BEGIN
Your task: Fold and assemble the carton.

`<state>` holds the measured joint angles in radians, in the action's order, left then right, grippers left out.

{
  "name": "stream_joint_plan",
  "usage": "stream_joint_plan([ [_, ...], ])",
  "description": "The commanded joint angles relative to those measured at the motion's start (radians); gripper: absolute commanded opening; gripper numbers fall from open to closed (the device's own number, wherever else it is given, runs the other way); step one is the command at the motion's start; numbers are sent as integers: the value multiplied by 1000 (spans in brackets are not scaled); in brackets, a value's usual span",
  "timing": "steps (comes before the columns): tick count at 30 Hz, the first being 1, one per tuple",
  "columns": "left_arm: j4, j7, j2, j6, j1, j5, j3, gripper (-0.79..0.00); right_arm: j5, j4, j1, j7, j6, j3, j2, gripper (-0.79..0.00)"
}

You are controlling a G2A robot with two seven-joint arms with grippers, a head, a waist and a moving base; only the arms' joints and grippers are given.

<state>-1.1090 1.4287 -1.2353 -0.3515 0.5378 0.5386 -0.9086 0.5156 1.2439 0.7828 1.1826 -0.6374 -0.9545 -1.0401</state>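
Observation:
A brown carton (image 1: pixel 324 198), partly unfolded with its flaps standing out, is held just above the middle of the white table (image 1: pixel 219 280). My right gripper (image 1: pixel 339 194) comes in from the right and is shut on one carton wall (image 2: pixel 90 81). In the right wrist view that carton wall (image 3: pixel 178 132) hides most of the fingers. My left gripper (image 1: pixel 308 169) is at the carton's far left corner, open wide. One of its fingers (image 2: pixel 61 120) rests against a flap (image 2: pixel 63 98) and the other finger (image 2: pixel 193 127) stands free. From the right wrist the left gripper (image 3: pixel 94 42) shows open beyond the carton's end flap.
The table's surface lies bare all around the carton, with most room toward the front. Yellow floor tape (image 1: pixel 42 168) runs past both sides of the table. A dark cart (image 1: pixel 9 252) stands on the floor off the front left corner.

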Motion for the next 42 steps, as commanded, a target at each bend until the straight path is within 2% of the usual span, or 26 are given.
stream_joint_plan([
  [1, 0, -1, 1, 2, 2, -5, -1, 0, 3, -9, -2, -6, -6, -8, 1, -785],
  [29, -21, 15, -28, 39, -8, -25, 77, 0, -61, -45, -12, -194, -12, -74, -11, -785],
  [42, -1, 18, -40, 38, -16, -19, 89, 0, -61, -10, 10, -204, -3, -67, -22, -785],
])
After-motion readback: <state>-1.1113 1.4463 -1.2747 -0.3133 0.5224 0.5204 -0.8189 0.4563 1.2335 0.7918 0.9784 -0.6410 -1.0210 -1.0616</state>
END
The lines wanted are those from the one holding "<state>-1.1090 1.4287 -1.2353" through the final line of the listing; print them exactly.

<state>-1.1090 1.4287 -1.2353 -0.3515 0.5378 0.5386 -0.9086 0.5156 1.2439 0.7828 1.1826 -0.6374 -0.9545 -1.0401</state>
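Observation:
A brown carton (image 1: pixel 324 198), partly unfolded with its flaps standing out, is held just above the middle of the white table (image 1: pixel 219 280). My right gripper (image 1: pixel 339 194) comes in from the right and is shut on one carton wall (image 2: pixel 90 81). In the right wrist view that carton wall (image 3: pixel 178 132) hides most of the fingers. My left gripper (image 1: pixel 308 169) is at the carton's far left corner, open wide. One of its fingers (image 2: pixel 61 120) rests against a flap (image 2: pixel 63 98) and the other finger (image 2: pixel 193 127) stands free. From the right wrist the left gripper (image 3: pixel 94 42) shows open beyond the carton's end flap.
The table's surface lies bare all around the carton, with most room toward the front. Yellow floor tape (image 1: pixel 42 168) runs past both sides of the table. A dark cart (image 1: pixel 9 252) stands on the floor off the front left corner.
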
Motion for the next 42 steps, as commanded, a target at each bend until the straight path is within 2% of the usual span, or 26 are given.
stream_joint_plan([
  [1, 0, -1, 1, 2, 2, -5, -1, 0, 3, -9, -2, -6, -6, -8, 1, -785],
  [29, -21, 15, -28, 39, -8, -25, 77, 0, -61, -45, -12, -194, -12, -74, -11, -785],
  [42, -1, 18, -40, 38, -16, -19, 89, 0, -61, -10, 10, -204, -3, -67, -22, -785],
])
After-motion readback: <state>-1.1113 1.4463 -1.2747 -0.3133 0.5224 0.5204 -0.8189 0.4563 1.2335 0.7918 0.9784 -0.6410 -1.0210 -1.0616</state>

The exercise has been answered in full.